## TASK BRIEF
Using only the entries below, output the lines starting at the one containing "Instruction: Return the" and ending at the one containing "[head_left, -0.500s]", exactly and inclusive of both, omitting the pictures.

[[ MATERIALS PROVIDED, beginning ]]

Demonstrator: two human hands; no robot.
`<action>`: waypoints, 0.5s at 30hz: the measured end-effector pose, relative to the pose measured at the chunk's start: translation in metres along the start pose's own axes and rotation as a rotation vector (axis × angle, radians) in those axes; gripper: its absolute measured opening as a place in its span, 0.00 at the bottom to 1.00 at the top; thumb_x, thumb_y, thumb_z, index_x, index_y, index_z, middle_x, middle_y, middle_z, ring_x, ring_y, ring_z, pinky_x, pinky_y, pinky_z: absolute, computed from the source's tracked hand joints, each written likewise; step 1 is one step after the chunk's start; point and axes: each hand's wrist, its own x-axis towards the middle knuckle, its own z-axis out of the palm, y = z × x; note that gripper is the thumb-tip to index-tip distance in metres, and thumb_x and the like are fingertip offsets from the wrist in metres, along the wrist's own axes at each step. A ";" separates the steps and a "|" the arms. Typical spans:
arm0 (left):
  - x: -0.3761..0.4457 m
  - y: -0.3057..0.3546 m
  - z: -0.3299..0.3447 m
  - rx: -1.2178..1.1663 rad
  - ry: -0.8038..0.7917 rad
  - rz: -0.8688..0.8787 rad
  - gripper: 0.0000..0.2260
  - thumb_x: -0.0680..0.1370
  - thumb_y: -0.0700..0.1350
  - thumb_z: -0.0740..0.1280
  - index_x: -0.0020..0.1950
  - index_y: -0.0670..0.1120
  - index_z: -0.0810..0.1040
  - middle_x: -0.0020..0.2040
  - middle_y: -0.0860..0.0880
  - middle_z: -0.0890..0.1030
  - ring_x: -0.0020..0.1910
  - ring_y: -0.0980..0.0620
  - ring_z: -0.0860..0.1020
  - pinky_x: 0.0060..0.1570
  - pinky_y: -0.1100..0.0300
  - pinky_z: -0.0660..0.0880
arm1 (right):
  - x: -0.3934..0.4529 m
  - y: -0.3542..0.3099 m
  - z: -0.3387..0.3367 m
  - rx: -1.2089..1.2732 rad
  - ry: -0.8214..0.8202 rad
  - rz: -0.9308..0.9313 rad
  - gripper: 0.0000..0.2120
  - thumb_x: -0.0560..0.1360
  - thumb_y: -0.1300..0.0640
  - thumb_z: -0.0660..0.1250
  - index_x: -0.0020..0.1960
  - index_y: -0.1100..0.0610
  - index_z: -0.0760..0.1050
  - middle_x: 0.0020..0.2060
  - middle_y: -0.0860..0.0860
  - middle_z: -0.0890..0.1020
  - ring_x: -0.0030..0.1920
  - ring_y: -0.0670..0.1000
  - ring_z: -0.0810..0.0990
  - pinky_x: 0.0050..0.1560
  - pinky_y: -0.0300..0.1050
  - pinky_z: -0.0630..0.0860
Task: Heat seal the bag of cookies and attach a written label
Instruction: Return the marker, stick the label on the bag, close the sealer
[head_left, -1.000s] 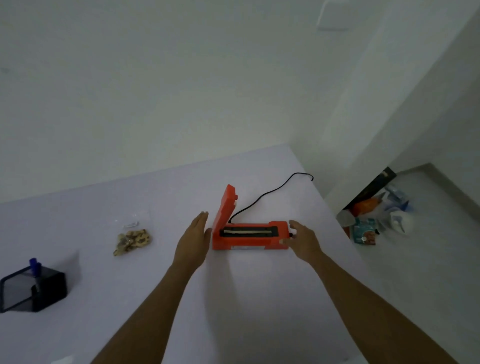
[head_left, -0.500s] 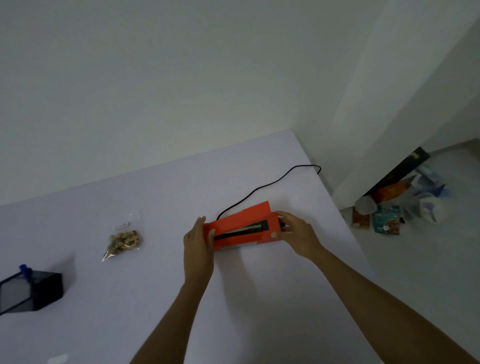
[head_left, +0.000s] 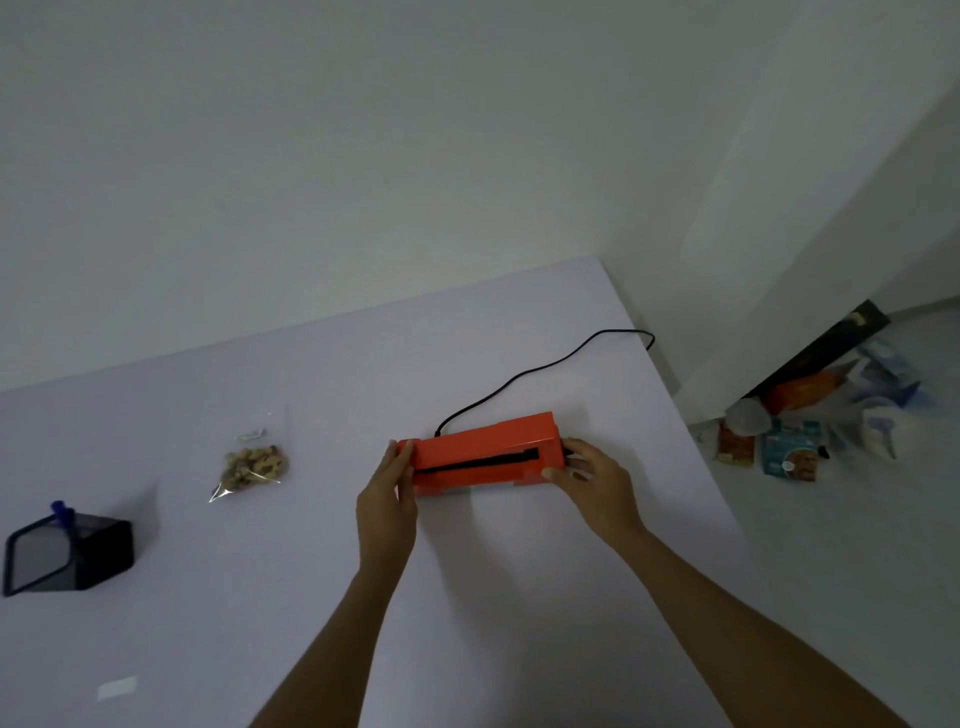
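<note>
An orange heat sealer (head_left: 483, 457) lies on the white table (head_left: 467, 597), its lid lowered almost flat with a dark slot along the front. My left hand (head_left: 387, 499) grips its left end, and my right hand (head_left: 592, 480) grips its right end. A black cord (head_left: 545, 371) runs from its back to the table's far right edge. A clear bag of cookies (head_left: 252, 465) lies to the left, apart from both hands. A small white label (head_left: 118, 688) lies near the front left.
A black mesh pen holder (head_left: 67, 556) with a blue pen (head_left: 61, 512) stands at the far left. The table's right edge drops to a floor with several packets and bags (head_left: 810, 431) by the wall.
The sealer's lid went from upright to nearly flat. My left hand moved onto the sealer's left end, and both hands now hold the sealer. The view shifted to the right.
</note>
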 end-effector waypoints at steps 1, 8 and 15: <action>-0.001 -0.002 -0.001 0.021 -0.016 0.029 0.18 0.79 0.36 0.62 0.68 0.46 0.73 0.70 0.44 0.71 0.66 0.48 0.73 0.64 0.58 0.68 | -0.002 0.001 0.000 0.008 0.015 -0.004 0.21 0.71 0.59 0.75 0.62 0.54 0.77 0.52 0.46 0.82 0.50 0.43 0.80 0.53 0.34 0.75; 0.004 -0.021 0.001 0.113 -0.016 0.102 0.22 0.77 0.31 0.64 0.70 0.45 0.72 0.68 0.45 0.72 0.56 0.43 0.81 0.54 0.53 0.78 | 0.006 0.005 0.007 -0.011 0.050 -0.100 0.20 0.71 0.64 0.73 0.62 0.55 0.78 0.54 0.47 0.82 0.52 0.41 0.81 0.56 0.34 0.77; 0.038 -0.032 -0.001 0.071 0.086 0.081 0.21 0.78 0.33 0.65 0.70 0.44 0.71 0.67 0.44 0.74 0.58 0.43 0.79 0.56 0.49 0.78 | 0.058 -0.015 0.033 -0.047 0.036 -0.115 0.23 0.71 0.63 0.74 0.65 0.56 0.76 0.57 0.50 0.82 0.56 0.46 0.80 0.59 0.36 0.74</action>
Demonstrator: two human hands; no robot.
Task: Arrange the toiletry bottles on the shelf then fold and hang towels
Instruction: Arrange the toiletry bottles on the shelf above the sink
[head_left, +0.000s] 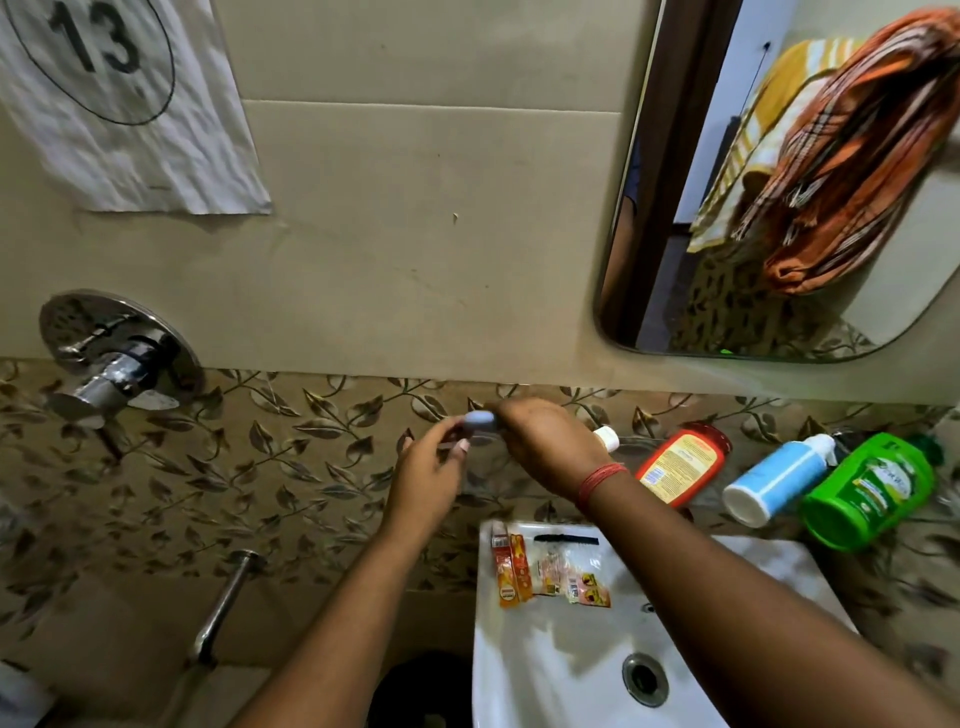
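Two hands meet at a small blue item (479, 422): the right hand (545, 447) grips it, the left hand (431, 467) pinches its near end. Three bottles (680, 467) lie right of the right hand; stand them upright, evenly spaced.

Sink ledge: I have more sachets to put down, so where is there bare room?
The sink ledge is bare to the right of the black comb, partly under the right forearm. Its left end is crowded with sachets. The shelf to the right is packed: red bottle, blue bottle, green bottle.
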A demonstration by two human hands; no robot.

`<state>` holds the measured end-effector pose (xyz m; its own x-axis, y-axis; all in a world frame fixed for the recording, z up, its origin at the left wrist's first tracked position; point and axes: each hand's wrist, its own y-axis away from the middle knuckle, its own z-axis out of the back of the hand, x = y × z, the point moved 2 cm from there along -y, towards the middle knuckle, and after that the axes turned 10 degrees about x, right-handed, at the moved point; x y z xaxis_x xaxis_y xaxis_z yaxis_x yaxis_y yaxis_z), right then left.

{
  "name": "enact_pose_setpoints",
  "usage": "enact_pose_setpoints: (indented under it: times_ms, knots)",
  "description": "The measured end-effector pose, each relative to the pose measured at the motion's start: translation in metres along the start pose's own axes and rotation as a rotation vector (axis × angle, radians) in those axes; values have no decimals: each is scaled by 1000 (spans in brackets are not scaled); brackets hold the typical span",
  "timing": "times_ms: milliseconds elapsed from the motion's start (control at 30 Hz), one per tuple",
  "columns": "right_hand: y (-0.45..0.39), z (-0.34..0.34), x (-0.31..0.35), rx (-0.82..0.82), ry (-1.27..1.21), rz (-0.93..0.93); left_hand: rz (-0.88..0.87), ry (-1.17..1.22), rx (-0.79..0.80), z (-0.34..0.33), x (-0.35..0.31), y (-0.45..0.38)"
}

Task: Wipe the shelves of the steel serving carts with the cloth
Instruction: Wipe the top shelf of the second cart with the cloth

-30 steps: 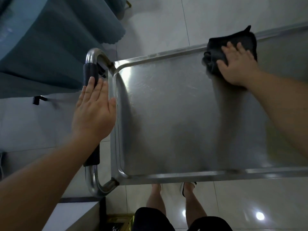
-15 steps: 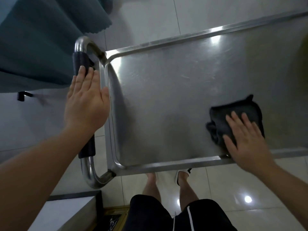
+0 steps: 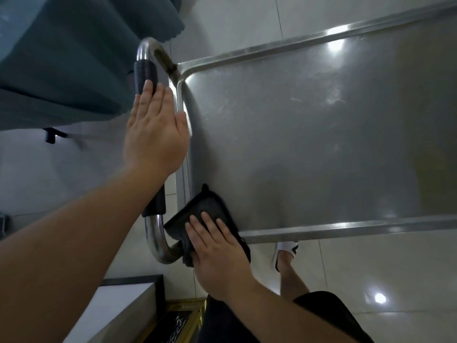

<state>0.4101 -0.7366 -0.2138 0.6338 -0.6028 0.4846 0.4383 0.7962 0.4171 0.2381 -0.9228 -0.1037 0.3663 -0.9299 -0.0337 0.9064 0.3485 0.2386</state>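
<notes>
The steel cart's top shelf (image 3: 309,134) fills the middle and right of the head view, shiny and scratched, with a raised rim. A folded black cloth (image 3: 205,211) lies on the shelf's near left corner, partly over the rim. My right hand (image 3: 217,256) presses flat on the cloth with straight fingers. My left hand (image 3: 154,134) rests flat with straight fingers on the cart's handle (image 3: 146,73), a steel tube with a black grip.
A teal fabric (image 3: 61,58) hangs at the upper left, close to the handle. A white block with a dark edge (image 3: 118,305) and a gold-framed object (image 3: 180,320) sit on the tiled floor at the bottom. My legs and a white slipper (image 3: 286,248) are below the shelf's near rim.
My right hand has slid the cloth from the far right of the shelf down to the near rim, then left into the near left corner. My left hand has stayed on the handle.
</notes>
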Motion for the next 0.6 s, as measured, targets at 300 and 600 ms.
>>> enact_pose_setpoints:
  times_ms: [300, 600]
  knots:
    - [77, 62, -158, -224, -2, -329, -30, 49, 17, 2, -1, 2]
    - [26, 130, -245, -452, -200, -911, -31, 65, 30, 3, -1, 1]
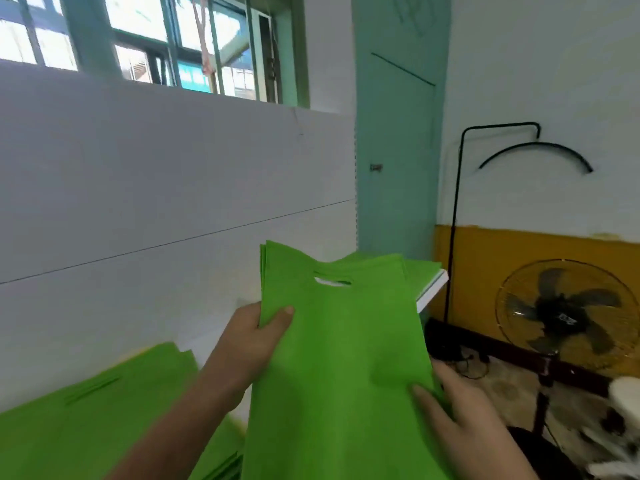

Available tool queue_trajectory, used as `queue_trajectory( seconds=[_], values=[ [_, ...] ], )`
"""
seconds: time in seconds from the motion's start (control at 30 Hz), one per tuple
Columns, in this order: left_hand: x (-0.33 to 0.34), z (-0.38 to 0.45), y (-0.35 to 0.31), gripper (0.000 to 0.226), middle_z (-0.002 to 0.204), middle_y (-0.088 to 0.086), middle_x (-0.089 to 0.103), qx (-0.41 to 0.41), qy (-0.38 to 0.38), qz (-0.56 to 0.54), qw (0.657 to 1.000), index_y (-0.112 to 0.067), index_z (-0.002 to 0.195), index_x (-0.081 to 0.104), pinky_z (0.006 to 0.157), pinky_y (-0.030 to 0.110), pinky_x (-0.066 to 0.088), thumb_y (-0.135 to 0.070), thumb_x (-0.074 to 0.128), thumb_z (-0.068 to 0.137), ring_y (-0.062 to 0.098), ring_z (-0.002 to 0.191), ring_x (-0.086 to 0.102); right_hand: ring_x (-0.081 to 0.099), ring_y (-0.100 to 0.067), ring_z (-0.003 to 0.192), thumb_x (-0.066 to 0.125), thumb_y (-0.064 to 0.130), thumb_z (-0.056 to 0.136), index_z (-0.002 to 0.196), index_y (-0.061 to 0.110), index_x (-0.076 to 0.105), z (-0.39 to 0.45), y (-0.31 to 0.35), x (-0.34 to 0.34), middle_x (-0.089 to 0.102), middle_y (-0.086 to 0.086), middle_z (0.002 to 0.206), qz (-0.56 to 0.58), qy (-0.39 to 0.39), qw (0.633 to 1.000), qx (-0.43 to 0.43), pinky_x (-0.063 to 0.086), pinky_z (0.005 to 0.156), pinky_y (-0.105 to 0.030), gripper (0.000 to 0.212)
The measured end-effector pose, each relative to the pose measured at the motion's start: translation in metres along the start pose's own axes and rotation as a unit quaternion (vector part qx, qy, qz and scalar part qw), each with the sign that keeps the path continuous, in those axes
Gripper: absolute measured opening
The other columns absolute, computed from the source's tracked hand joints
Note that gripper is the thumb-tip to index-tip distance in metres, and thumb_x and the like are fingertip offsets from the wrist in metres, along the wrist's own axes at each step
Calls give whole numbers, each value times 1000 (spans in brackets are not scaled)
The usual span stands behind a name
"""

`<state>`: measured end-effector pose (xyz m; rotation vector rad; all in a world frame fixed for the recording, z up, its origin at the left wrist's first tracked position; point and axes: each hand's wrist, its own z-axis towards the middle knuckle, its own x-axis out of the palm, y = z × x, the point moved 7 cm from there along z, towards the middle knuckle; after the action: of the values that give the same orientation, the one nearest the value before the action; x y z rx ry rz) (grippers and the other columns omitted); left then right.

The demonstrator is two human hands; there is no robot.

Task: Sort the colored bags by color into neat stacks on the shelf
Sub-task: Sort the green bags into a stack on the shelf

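Note:
A bundle of green bags point(339, 358) with a cut-out handle slot is held up in front of me over the white shelf point(431, 294). My left hand point(256, 337) grips its left edge, thumb on the front face. My right hand point(460, 420) holds the lower right edge, thumb pressed on the front. More green bags point(420, 270) lie flat on the shelf behind the bundle. Another heap of green bags point(86, 420) lies at the lower left.
A white panel wall point(156, 202) stands behind the shelf, with a window above it. A teal pillar point(394, 150) rises at the shelf's right end. A standing fan point(564, 317) and cables sit on the floor at right.

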<state>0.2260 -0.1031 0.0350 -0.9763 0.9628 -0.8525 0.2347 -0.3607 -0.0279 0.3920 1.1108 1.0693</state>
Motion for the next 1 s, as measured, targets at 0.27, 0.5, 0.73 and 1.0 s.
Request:
queue_trajectory(
  seconds=[0.27,0.5,0.73,1.0],
  values=[
    [214,63,-39,18,92,-5,76,29,106,-22,994,-18,101,71,70,29,56,-21,54,97,14,83,72,59,17,90,55,15,94,99,49,61,8,-131,-147,60,44,93,-1,-67,995,75,44,74,-1,35],
    [332,124,-44,15,91,-5,75,39,127,5,991,-20,98,72,80,36,56,-22,57,95,15,84,72,58,15,89,57,19,93,103,62,43,41,-223,-210,59,42,95,-22,-81,989,123,41,68,-1,46],
    [394,222,-34,12,85,-6,75,38,129,-9,991,-22,88,67,69,31,54,-17,58,94,17,80,71,61,0,102,53,40,81,117,48,50,118,-303,-228,67,17,109,-44,-79,983,161,49,91,-24,37],
    [434,345,-15,17,73,4,75,4,150,-32,988,-11,86,71,64,31,52,-16,56,94,24,66,72,61,2,98,43,76,78,100,49,52,246,-352,-243,70,14,103,-76,-81,983,146,49,91,-25,36]
  ],
)
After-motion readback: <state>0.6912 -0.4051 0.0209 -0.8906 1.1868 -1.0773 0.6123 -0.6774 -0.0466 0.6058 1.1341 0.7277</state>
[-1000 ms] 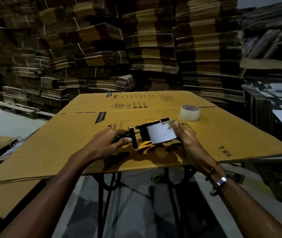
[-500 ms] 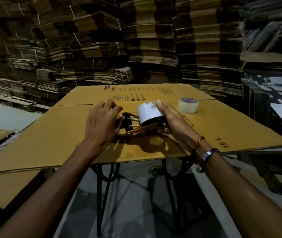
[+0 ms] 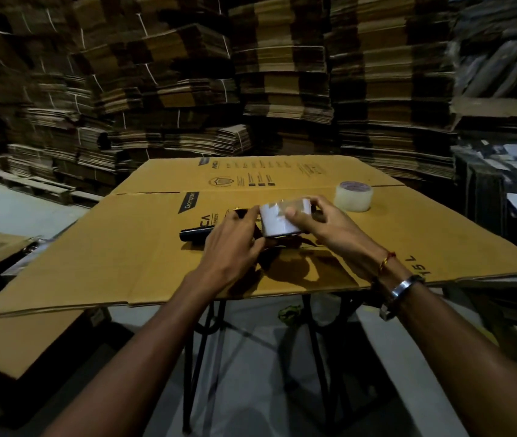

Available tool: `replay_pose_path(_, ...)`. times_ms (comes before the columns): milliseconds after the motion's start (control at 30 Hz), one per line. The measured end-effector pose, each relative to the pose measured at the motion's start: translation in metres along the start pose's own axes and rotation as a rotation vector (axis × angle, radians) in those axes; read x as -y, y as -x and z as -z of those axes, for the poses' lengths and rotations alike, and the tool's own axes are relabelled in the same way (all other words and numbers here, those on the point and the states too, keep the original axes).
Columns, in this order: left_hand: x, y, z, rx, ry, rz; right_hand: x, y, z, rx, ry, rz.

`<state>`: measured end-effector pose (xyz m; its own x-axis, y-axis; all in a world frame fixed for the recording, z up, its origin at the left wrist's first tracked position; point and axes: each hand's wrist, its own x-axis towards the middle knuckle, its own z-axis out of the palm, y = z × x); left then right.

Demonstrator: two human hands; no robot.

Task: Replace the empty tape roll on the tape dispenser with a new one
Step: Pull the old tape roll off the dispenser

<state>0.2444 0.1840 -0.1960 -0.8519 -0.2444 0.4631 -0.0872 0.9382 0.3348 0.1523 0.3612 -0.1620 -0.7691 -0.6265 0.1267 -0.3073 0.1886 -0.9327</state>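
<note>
Head camera looked down on a flattened cardboard sheet (image 3: 131,257) serving as the worktop. Near its middle, the right hand (image 3: 320,230) curled round a white tape roll (image 3: 277,220), thumb on its face. The left hand (image 3: 235,244) gripped the tape dispenser (image 3: 195,233) just beside the roll, though its fingers were probably partly hidden. A clear tape roll (image 3: 353,196) stood toward the sheet's far right edge.

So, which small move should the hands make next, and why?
Probably lift the empty roll clear of the tape dispenser. The right hand already grips it, the left hand steadies the dispenser, and the new roll waits apart on the cardboard sheet.
</note>
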Motion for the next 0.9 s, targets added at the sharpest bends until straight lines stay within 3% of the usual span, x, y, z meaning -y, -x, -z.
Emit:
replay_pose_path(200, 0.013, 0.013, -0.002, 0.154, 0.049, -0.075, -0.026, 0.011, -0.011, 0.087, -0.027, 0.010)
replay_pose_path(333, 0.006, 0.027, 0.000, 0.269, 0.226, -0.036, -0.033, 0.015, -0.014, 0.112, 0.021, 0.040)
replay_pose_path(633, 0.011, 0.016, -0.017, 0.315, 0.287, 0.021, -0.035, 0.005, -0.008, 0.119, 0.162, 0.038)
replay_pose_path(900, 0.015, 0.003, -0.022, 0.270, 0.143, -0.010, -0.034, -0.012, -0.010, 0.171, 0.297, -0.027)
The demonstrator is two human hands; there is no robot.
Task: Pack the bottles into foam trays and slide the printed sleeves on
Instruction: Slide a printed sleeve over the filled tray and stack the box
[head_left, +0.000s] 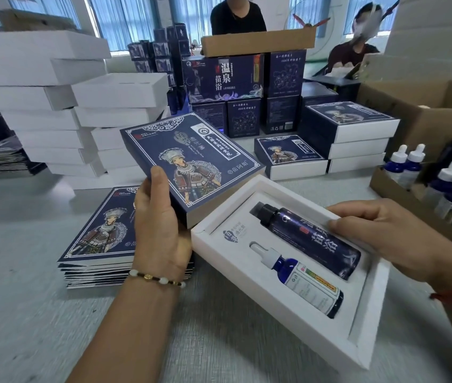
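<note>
A white foam tray lies in front of me on the grey table. In it sit a dark blue bottle with a black cap and a smaller blue dropper bottle with a white top. My right hand grips the tray's far right edge, fingertips touching the big bottle. My left hand holds a navy printed sleeve, opened up, with its mouth at the tray's upper left corner.
A pile of flat printed sleeves lies under my left hand. White boxes are stacked at the left, sleeved boxes at the right. A carton with several dropper bottles stands far right. Two people sit across the table.
</note>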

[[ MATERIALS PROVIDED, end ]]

## SOLUTION FOR THIS PROBLEM
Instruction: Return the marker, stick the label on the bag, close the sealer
[head_left, -1.000s] 
[head_left, -0.500s] 

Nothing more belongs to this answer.